▸ Instructions for the task:
Please repeat the lines below, exactly and only, from the one that holds "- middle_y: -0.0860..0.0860" through the one that holds "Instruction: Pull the".

[[ Supplied material, beginning ]]

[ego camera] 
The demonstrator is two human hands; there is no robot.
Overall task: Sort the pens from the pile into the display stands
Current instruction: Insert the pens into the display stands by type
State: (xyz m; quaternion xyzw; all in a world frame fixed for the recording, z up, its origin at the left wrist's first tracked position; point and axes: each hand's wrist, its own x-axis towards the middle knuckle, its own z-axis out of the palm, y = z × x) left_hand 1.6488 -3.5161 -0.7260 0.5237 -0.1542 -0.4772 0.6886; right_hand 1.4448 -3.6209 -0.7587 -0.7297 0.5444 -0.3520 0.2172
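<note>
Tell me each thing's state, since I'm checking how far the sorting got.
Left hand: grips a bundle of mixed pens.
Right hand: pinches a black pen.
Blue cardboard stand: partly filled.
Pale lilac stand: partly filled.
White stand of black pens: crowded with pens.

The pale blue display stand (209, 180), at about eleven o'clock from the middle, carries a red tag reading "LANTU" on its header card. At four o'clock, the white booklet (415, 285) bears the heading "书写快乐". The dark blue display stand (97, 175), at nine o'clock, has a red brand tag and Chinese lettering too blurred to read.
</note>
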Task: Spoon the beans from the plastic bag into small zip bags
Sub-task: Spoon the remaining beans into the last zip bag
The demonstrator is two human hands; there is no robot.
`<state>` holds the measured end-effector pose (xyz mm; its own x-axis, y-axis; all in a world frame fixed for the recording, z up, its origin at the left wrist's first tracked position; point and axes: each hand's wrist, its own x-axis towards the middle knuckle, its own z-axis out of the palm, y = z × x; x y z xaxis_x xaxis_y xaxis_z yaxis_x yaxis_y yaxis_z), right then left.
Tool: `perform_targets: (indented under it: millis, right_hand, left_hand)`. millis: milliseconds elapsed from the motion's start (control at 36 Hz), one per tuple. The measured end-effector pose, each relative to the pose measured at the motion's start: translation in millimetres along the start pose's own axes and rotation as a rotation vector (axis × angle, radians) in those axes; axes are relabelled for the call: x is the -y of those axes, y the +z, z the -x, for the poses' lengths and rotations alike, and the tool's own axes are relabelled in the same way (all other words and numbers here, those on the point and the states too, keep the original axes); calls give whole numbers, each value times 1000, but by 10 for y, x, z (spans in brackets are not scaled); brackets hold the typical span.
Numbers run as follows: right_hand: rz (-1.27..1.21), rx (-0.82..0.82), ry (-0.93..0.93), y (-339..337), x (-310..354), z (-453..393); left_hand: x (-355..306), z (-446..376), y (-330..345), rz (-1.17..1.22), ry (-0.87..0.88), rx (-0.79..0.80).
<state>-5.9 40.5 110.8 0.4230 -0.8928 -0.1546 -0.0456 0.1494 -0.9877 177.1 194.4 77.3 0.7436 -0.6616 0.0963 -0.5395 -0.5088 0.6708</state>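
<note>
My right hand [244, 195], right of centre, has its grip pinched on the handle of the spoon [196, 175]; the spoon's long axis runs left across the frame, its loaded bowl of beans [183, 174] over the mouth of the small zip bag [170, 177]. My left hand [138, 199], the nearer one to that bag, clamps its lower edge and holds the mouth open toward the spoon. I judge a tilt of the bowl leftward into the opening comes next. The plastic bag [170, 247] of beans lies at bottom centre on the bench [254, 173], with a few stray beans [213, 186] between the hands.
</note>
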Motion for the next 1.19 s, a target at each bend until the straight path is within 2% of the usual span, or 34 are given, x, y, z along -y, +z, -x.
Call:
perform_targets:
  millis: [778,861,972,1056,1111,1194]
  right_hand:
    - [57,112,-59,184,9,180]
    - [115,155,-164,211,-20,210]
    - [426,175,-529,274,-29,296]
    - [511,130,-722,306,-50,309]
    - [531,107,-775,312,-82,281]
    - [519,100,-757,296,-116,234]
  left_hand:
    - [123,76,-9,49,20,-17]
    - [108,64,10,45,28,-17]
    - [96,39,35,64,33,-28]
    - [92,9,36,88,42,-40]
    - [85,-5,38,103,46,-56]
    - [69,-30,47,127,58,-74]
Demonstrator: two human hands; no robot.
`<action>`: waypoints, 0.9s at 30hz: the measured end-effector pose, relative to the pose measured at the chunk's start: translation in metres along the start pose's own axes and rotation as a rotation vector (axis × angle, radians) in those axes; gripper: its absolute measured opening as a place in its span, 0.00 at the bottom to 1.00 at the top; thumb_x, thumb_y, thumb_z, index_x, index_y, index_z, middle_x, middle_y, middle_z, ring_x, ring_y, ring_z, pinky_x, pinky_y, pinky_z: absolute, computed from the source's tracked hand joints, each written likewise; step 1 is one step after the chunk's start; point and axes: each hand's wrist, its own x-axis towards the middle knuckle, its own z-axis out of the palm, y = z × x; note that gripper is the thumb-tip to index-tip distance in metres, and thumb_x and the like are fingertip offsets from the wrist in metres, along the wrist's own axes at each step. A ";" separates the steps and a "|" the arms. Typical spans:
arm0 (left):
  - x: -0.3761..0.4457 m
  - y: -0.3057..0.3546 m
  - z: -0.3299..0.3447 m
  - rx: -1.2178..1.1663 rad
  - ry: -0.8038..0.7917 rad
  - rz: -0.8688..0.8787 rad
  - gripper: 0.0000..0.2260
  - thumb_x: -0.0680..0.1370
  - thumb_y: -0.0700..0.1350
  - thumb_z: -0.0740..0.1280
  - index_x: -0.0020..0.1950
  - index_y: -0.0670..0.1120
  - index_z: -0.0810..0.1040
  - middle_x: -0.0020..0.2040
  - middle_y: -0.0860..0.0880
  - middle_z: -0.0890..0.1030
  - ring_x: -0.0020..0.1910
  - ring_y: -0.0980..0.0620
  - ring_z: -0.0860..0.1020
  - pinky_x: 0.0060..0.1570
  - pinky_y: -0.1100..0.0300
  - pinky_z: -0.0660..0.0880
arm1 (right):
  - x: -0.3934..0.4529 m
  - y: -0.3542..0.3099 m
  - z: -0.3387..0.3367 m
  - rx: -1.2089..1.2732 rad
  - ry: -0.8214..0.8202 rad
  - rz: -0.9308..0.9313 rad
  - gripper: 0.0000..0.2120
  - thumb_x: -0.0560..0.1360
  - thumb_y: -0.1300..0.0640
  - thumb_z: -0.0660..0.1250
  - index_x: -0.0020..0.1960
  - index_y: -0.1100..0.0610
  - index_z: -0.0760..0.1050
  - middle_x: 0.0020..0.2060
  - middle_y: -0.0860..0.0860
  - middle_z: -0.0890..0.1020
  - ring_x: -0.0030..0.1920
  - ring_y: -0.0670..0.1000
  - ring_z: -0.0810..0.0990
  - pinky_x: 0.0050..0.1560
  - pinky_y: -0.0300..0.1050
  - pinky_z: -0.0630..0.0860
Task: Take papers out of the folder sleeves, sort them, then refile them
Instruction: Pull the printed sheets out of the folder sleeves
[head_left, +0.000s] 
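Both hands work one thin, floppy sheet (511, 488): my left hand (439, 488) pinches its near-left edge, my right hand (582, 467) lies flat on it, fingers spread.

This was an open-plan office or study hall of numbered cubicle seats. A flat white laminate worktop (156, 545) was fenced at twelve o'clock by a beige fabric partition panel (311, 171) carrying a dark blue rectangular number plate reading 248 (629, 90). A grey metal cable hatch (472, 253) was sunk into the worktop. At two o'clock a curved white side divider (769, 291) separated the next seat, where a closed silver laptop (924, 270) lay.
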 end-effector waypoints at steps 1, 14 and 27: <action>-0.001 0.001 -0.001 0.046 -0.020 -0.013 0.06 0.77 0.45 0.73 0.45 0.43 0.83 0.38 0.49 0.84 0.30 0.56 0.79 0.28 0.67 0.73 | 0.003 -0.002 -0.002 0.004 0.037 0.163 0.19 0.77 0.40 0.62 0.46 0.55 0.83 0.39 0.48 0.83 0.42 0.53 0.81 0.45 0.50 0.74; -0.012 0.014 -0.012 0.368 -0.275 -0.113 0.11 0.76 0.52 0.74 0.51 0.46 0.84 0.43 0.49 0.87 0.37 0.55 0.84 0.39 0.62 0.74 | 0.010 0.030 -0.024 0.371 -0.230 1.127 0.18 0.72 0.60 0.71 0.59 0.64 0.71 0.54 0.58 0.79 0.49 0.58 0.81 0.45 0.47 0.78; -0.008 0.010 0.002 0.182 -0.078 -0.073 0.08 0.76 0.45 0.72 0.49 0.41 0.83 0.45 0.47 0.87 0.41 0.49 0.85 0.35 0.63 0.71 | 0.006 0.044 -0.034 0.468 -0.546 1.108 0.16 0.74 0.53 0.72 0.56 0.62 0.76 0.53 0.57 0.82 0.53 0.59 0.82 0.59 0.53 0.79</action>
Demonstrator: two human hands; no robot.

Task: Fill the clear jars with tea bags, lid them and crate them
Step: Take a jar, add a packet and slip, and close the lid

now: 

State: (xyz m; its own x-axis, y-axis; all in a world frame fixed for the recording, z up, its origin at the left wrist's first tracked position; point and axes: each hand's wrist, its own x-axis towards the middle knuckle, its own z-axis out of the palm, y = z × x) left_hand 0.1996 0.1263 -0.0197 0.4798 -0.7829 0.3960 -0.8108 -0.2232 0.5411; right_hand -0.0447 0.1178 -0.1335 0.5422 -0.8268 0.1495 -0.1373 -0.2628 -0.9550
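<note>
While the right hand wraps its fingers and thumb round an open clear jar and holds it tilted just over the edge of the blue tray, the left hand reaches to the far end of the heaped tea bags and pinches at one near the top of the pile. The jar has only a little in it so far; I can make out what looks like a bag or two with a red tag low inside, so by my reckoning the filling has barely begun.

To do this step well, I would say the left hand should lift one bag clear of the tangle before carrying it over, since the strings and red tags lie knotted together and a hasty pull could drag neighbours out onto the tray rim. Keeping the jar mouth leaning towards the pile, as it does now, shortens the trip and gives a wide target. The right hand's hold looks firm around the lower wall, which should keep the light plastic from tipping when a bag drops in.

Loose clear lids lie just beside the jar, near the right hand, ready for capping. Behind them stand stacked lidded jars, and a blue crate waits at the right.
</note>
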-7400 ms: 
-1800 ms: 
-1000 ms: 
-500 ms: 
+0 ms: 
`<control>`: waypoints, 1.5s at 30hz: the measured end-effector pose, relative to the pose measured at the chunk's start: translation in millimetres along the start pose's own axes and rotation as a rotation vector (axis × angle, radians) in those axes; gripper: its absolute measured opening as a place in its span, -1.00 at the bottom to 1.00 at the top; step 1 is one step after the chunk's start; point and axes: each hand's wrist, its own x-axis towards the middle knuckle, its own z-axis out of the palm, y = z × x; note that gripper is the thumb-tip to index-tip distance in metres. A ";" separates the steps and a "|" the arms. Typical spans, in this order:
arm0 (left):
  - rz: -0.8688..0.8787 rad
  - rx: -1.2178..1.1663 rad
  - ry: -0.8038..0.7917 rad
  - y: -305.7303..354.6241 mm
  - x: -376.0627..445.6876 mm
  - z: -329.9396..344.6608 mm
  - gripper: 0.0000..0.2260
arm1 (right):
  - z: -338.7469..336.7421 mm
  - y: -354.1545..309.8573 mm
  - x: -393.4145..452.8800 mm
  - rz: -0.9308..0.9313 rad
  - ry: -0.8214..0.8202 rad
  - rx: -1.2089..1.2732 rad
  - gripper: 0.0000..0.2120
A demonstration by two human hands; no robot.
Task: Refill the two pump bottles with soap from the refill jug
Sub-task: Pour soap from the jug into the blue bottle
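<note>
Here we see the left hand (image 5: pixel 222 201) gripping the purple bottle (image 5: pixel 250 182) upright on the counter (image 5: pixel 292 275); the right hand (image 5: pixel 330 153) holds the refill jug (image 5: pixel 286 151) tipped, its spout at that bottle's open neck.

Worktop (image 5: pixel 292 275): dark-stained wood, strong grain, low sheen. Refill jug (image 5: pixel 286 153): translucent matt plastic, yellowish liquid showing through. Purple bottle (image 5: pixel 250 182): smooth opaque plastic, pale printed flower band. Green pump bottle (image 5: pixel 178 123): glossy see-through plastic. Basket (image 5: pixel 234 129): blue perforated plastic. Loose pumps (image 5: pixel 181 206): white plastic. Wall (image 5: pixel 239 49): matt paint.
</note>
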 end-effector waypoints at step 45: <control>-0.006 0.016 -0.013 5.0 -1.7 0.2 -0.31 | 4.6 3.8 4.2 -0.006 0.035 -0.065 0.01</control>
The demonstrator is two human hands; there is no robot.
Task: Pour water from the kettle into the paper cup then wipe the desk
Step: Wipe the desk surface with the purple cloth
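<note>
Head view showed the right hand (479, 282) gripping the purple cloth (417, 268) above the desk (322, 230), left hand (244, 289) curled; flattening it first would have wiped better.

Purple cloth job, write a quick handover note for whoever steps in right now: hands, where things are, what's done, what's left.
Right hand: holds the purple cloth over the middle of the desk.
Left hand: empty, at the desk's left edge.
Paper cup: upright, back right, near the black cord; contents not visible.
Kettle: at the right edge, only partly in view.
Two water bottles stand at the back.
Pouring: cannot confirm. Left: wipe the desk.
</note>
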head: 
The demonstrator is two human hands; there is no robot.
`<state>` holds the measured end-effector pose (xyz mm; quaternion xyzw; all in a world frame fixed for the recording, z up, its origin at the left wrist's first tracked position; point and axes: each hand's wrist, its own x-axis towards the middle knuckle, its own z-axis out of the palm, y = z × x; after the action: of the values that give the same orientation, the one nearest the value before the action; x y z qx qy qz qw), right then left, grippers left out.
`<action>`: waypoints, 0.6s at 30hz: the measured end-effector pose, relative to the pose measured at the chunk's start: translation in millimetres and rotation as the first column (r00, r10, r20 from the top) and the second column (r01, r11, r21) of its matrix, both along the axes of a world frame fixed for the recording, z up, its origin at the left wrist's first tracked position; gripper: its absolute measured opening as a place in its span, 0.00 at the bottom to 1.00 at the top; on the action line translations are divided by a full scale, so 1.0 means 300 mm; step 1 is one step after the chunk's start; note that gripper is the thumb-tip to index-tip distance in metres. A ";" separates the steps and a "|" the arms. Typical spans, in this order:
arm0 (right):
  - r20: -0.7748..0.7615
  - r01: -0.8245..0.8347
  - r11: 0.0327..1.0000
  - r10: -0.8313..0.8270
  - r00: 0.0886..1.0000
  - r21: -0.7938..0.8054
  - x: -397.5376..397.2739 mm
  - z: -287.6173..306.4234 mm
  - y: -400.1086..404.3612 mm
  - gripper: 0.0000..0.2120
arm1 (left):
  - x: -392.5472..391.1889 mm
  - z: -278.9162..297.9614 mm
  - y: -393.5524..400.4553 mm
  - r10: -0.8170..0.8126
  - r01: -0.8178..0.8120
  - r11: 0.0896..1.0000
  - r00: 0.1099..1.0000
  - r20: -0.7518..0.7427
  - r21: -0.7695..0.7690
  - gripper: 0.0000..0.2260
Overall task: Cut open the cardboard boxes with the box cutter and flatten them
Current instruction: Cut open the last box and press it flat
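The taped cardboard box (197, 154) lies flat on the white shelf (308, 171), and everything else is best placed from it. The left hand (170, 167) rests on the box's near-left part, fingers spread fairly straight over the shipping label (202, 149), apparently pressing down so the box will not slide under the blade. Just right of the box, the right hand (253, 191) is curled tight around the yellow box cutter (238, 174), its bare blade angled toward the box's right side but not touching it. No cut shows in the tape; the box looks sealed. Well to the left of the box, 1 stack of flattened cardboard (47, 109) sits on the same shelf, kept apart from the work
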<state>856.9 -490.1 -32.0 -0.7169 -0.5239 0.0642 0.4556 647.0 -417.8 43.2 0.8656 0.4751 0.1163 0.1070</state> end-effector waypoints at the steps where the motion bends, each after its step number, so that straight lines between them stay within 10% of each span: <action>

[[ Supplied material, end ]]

▸ Answer below:
  - middle_y: -0.0860..0.0860
  - middle_z: -0.0890..0.1020
  - ring_x: -0.0030..0.1920
  - ring_y: -0.0670..0.1000
  - ring_z: -0.0810..0.0990
  - pinky_x: 0.0050..0.1560
  - pinky_y: -0.0300..0.1050
  - pinky_z: -0.0630..0.0860
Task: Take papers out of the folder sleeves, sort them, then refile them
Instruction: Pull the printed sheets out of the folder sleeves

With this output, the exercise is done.